Exercise objective:
Write out the records below word for word, please.

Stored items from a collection
------------------------
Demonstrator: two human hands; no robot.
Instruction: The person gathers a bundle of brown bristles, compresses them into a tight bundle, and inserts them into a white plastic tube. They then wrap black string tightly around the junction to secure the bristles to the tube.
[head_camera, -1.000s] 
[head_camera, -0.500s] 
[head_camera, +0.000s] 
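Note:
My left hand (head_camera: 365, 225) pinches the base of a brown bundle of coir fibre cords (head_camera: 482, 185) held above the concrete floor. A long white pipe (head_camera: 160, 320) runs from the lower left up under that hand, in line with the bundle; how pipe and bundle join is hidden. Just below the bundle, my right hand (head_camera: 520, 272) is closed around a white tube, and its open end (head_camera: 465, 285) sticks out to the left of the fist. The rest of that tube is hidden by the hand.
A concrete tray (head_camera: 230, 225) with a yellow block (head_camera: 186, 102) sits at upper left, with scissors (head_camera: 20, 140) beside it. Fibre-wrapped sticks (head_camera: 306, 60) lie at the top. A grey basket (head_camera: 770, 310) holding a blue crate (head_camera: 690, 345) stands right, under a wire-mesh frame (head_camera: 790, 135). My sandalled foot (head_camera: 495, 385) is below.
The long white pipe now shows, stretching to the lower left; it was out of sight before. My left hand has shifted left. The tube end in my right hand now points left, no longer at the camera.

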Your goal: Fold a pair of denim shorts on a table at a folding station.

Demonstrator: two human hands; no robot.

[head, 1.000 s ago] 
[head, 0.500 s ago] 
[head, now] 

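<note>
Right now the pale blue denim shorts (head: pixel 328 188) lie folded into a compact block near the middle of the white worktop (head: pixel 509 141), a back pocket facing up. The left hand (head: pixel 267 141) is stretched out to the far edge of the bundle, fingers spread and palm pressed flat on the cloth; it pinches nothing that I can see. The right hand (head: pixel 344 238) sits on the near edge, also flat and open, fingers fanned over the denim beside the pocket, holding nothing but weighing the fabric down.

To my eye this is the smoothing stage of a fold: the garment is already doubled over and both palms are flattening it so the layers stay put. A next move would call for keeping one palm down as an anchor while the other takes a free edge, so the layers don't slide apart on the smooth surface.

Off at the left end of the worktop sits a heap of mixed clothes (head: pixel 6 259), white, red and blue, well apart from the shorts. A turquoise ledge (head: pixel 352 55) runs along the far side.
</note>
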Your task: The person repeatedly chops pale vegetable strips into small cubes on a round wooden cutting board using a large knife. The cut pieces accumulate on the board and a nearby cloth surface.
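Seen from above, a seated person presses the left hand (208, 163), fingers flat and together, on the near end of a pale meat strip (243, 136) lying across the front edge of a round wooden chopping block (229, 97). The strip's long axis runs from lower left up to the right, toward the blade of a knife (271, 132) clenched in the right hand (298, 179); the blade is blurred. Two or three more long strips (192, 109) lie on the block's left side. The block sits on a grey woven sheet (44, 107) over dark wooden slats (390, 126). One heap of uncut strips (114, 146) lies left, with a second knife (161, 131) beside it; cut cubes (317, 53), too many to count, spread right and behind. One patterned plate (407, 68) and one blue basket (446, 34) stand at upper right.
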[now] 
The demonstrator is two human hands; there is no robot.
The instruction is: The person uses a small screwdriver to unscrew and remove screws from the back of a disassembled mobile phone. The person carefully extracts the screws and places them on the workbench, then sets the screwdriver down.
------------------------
Answer to this task:
Demonstrator: two human hands; no robot.
Instruction: The person gathers a bundle of brown bristles, compresses them into a tight bundle, and inserts them into a white plastic tube. They then wrap black string tightly around the junction to secure the bristles to the tube.
[head_camera, -1.000s] 
[head_camera, -0.500s] 
[head_camera, +0.000s] 
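Note:
My left hand (head_camera: 365, 225) pinches the base of a brown bundle of coir fibre cords (head_camera: 482, 185) held above the concrete floor. A long white pipe (head_camera: 160, 320) runs from the lower left up under that hand, in line with the bundle; how pipe and bundle join is hidden. Just below the bundle, my right hand (head_camera: 520, 272) is closed around a white tube, and its open end (head_camera: 465, 285) sticks out to the left of the fist. The rest of that tube is hidden by the hand.
A concrete tray (head_camera: 230, 225) with a yellow block (head_camera: 186, 102) sits at upper left, with scissors (head_camera: 20, 140) beside it. Fibre-wrapped sticks (head_camera: 306, 60) lie at the top. A grey basket (head_camera: 770, 310) holding a blue crate (head_camera: 690, 345) stands right, under a wire-mesh frame (head_camera: 790, 135). My sandalled foot (head_camera: 495, 385) is below.
The long white pipe now shows, stretching to the lower left; it was out of sight before. My left hand has shifted left. The tube end in my right hand now points left, no longer at the camera.
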
Your goal: Fold a pair of denim shorts on a table at a folding station.

Demonstrator: two human hands; no robot.

[head, 1.000 s ago] 
[head, 0.500 s ago] 
[head, now] 

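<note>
Right now the pale blue denim shorts (head: pixel 328 188) lie folded into a compact block near the middle of the white worktop (head: pixel 509 141), a back pocket facing up. The left hand (head: pixel 267 141) is stretched out to the far edge of the bundle, fingers spread and palm pressed flat on the cloth; it pinches nothing that I can see. The right hand (head: pixel 344 238) sits on the near edge, also flat and open, fingers fanned over the denim beside the pocket, holding nothing but weighing the fabric down.

To my eye this is the smoothing stage of a fold: the garment is already doubled over and both palms are flattening it so the layers stay put. A next move would call for keeping one palm down as an anchor while the other takes a free edge, so the layers don't slide apart on the smooth surface.

Off at the left end of the worktop sits a heap of mixed clothes (head: pixel 6 259), white, red and blue, well apart from the shorts. A turquoise ledge (head: pixel 352 55) runs along the far side.
</note>
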Your task: The person repeatedly chops pale vegetable strips into small cubes on a round wooden cutting board using a large knife. The cut pieces accumulate on the board and a nearby cloth surface.
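Seen from above, a seated person presses the left hand (208, 163), fingers flat and together, on the near end of a pale meat strip (243, 136) lying across the front edge of a round wooden chopping block (229, 97). The strip's long axis runs from lower left up to the right, toward the blade of a knife (271, 132) clenched in the right hand (298, 179); the blade is blurred. Two or three more long strips (192, 109) lie on the block's left side. The block sits on a grey woven sheet (44, 107) over dark wooden slats (390, 126). One heap of uncut strips (114, 146) lies left, with a second knife (161, 131) beside it; cut cubes (317, 53), too many to count, spread right and behind. One patterned plate (407, 68) and one blue basket (446, 34) stand at upper right.
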[now] 
The demonstrator is two human hands; there is no robot.
The instruction is: The person uses a small screwdriver to unscrew and remove screws from the back of a disassembled mobile phone. The person carefully extracts the screws and places them on the workbench, then sets the screwdriver down.

No more output is needed.